**Your assignment:** The data should be printed in full, character for character.

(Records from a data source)
● ● ● ●

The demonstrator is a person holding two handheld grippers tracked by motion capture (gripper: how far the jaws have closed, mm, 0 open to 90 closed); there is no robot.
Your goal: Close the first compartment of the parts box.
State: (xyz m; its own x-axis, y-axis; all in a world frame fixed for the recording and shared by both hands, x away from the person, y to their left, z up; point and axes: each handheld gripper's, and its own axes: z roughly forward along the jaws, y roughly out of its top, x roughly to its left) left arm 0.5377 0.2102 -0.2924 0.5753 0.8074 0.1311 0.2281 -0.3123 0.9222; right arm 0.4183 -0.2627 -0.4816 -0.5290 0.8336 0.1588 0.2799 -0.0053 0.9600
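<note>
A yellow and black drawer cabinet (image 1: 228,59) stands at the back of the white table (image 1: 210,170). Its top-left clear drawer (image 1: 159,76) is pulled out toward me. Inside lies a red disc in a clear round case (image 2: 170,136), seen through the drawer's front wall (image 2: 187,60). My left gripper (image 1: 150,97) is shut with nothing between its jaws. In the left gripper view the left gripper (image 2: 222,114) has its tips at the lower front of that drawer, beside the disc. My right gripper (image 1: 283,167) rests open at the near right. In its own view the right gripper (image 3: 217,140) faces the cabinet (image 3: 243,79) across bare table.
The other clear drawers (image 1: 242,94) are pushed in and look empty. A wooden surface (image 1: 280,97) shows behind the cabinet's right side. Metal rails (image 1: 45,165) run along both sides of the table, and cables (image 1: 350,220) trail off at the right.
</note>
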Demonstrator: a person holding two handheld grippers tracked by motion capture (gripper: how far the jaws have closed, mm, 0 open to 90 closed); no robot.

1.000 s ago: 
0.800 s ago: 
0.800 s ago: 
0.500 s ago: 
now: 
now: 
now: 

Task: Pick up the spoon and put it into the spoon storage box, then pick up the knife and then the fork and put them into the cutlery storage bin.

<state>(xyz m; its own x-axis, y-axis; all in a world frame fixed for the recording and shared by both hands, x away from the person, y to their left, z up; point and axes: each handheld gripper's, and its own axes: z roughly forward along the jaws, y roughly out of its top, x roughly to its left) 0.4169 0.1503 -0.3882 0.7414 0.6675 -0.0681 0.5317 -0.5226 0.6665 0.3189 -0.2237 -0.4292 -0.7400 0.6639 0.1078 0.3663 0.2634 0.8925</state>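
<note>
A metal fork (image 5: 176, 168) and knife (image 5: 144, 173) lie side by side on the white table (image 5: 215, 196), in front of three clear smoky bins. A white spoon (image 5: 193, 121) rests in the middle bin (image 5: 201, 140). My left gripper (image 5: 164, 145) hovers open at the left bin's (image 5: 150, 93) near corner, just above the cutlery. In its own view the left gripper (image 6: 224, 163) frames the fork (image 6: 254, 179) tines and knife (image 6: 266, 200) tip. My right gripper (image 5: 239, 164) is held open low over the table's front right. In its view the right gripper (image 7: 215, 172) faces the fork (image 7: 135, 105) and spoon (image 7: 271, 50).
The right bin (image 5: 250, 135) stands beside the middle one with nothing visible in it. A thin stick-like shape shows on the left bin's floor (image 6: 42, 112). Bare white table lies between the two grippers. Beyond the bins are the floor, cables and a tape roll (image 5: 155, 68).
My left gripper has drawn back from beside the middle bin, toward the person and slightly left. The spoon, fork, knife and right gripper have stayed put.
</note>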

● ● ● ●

**Response to this exercise:**
The demonstrator is a person holding two handheld grippers tracked by motion capture (gripper: how far the jaws have closed, mm, 0 open to 90 closed); there is no robot.
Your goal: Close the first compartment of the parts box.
State: (xyz m; its own x-axis, y-axis; all in a world frame fixed for the recording and shared by both hands, x away from the person, y to their left, z up; point and axes: each handheld gripper's, and its own axes: z roughly forward along the jaws, y roughly out of its top, x roughly to its left) left arm 0.5377 0.2102 -0.2924 0.5753 0.8074 0.1311 0.2281 -0.3123 0.9222; right arm 0.4183 -0.2627 -0.4816 -0.5290 0.8336 0.1588 0.2799 -0.0053 0.9600
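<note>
A yellow and black drawer cabinet (image 1: 228,59) stands at the back of the white table (image 1: 210,170). Its top-left clear drawer (image 1: 159,76) is pulled out toward me. Inside lies a red disc in a clear round case (image 2: 170,136), seen through the drawer's front wall (image 2: 187,60). My left gripper (image 1: 150,97) is shut with nothing between its jaws. In the left gripper view the left gripper (image 2: 222,114) has its tips at the lower front of that drawer, beside the disc. My right gripper (image 1: 283,167) rests open at the near right. In its own view the right gripper (image 3: 217,140) faces the cabinet (image 3: 243,79) across bare table.
The other clear drawers (image 1: 242,94) are pushed in and look empty. A wooden surface (image 1: 280,97) shows behind the cabinet's right side. Metal rails (image 1: 45,165) run along both sides of the table, and cables (image 1: 350,220) trail off at the right.
</note>
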Demonstrator: a person holding two handheld grippers tracked by motion capture (gripper: how far the jaws have closed, mm, 0 open to 90 closed); no robot.

1.000 s ago: 
0.800 s ago: 
0.800 s ago: 
0.500 s ago: 
now: 
now: 
now: 

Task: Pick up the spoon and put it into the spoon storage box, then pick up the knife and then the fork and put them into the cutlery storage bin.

<state>(xyz m; its own x-axis, y-axis; all in a world frame fixed for the recording and shared by both hands, x away from the person, y to their left, z up; point and axes: each handheld gripper's, and its own axes: z roughly forward along the jaws, y roughly out of its top, x roughly to its left) 0.4169 0.1503 -0.3882 0.7414 0.6675 -0.0681 0.5317 -0.5226 0.6665 0.3189 -0.2237 -0.4292 -0.7400 0.6639 0.1078 0.3663 0.2634 0.8925</state>
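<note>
A metal fork (image 5: 176, 168) and knife (image 5: 144, 173) lie side by side on the white table (image 5: 215, 196), in front of three clear smoky bins. A white spoon (image 5: 193, 121) rests in the middle bin (image 5: 201, 140). My left gripper (image 5: 164, 145) hovers open at the left bin's (image 5: 150, 93) near corner, just above the cutlery. In its own view the left gripper (image 6: 224, 163) frames the fork (image 6: 254, 179) tines and knife (image 6: 266, 200) tip. My right gripper (image 5: 239, 164) is held open low over the table's front right. In its view the right gripper (image 7: 215, 172) faces the fork (image 7: 135, 105) and spoon (image 7: 271, 50).
The right bin (image 5: 250, 135) stands beside the middle one with nothing visible in it. A thin stick-like shape shows on the left bin's floor (image 6: 42, 112). Bare white table lies between the two grippers. Beyond the bins are the floor, cables and a tape roll (image 5: 155, 68).
My left gripper has drawn back from beside the middle bin, toward the person and slightly left. The spoon, fork, knife and right gripper have stayed put.
</note>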

Work on the exercise is now finished.